Either way, it didn't matter to her. Those low-quality paper ingots were just practice scraps, by-products of her idle work.

After grabbing dinner at Aunt Chen, Song Miaozhu returned to the room where she stored the résumés and began sorting through them. She didn't get to bed until eleven, when the ghost shop officially closed.

Four hours later…

[Wealth Vault Deposit: ¥657,682]

The moment the payment notification chimed, Song Miaozhu opened her shopping app and placed orders for all the high-value items she'd added to her cart earlier. These were pre-paid purchases from her clients—the sooner she bought them, the sooner they'd arrive.

Once the shopping was done and the kittens fed, she collapsed back into sleep.

The next morning, she moved another batch of resumes into the ghost shop, packing the space to the brim. Then, she headed to Anshou Hall Paper Shop.

Though the custom wooden signboard wouldn't arrive for another month, leaving the shopfront as shabby as ever, the interior was fully stocked.

Today, she was officially open for business.

She didn't announce it to anyone. No publicity. No fanfare.

Just her, arriving early with her kittens to mind the store.

She ordered takeout for lunch and stayed until dusk, when she finally closed up shop and left.

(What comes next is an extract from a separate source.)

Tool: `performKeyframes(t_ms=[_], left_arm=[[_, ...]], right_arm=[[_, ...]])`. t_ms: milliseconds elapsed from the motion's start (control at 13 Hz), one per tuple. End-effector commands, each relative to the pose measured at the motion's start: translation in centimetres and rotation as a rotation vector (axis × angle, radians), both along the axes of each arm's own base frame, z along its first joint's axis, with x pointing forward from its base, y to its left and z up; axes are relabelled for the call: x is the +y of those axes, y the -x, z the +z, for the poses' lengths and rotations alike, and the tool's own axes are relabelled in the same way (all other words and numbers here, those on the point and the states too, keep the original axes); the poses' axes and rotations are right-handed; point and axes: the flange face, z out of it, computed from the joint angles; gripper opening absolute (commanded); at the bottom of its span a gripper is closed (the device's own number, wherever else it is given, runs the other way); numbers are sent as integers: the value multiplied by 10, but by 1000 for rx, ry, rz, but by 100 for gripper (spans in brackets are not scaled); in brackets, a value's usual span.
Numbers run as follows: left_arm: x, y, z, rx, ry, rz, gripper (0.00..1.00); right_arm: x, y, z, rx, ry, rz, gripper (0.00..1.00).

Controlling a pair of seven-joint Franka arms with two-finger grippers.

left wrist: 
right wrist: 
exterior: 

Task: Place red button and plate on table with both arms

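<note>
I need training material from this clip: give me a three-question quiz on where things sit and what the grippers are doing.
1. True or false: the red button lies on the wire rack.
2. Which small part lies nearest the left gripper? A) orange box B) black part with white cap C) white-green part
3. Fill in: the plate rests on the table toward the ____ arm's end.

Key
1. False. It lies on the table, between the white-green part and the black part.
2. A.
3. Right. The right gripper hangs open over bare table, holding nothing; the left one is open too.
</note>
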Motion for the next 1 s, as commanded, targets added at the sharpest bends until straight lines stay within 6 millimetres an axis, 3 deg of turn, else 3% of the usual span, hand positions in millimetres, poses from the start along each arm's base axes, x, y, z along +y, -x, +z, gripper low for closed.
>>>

On her first day of business, she didn't sell a single thing—not even a bottle of water. But during the idle hours, she did compile the product catalog and pricing sheet for the intention orders she'd received the night before, printing out neat copies. She also began filtering through the mountain of résumés.

At first glance, the résumés looked endless. But more than half of them didn't meet even the basic requirements: deceased for less than ten years, and with a decent understanding of new trends and goods from the living world.

Earthside technology evolved at lightning speed—plenty of living people couldn't keep up, let alone the dead.

Only ghosts who had died relatively young and not too long ago were likely to meet both criteria.

Even among those, a large portion had low virtue scores and short underworld lifespans—exactly the ones desperate for work to earn more hell coin, also known as ghost lifespan.

But a low virtue score meant questionable character, and that was a dealbreaker for Song Miaozhu.

After all, during a ghost's judgment, having "no wrongdoing" already earned merit. If one had a decent temperament—even if they weren't a saint—they could rack up a respectable virtue score.

Unfortunately, ghosts who had died recently tended to live comfortably off their initial underworld grants, yearly stipends from the Fengdu authorities, and the offerings sent by their still-living families. Very few were in a rush to find a job.

Back home, after closing the shop, Song Miaozhu kept reading.

By 10 p.m., after rigorous elimination, she hadn't found a single candidate who fully met her requirements. In the end, she could only choose the best of the mediocre—two resumes, reluctantly kept.

Candidate #1: Xu Jingsi

Death: 3 years ago (age 18, suicide by jumping).

Record: Punished in hell for the sin of suicide; otherwise clean. Occasionally helped elderly cross streets—moderate virtue merits.

Background: Her parents divorced after her death, remarried, and started new families. They rarely mourned her now.

Mindset: Even post-punishment, she had no desire to "live" again. The memory of hell terrified her—she'd rather stay dead forever than risk reincarnation.

Motivation: "Need income to stay in Fengdu permanently. Lifespan won't last forever."

Pros:

✔ No intention to reincarnate → stable long-term employee.

✔ Died young → familiar with modern living-world goods.

Cons:

✖ Zero sales experience.

Candidate #2: Mao Jinxia

Death: 10 years ago (age 68).

Background: Former supply depot clerk, department store saleswoman, and clothing boutique owner—a career-driven powerhouse.

Downsides: Neglected family; divorced. Son moved abroad. Died alone, with few mourners.

Afterlife Biz: Donated wealth before death (high virtue merits). Tried replicating her living-world business model in Fengdu—buy low, sell high. Failed spectacularly.

—Why? In the underworld, handmade goods held value. Most shops were run by deceased morticians or craftsmen.

Current Status: Surviving on underworld welfare.

Motivation: "Save up for reincarnation before the spiritual resurgence."

Pros:

✔ Sales veteran.

✔ Learned from failure → understands Fengdu's market now.

Cons:

✖ Older, deceased longer → possibly outdated knowledge.

✖ But—she'd stayed curious in death, spending her scant lifespan to chat with other ghosts about their lives. Adaptable.

Song Miaozhu tapped the resumes.

"Not ideal… but workable."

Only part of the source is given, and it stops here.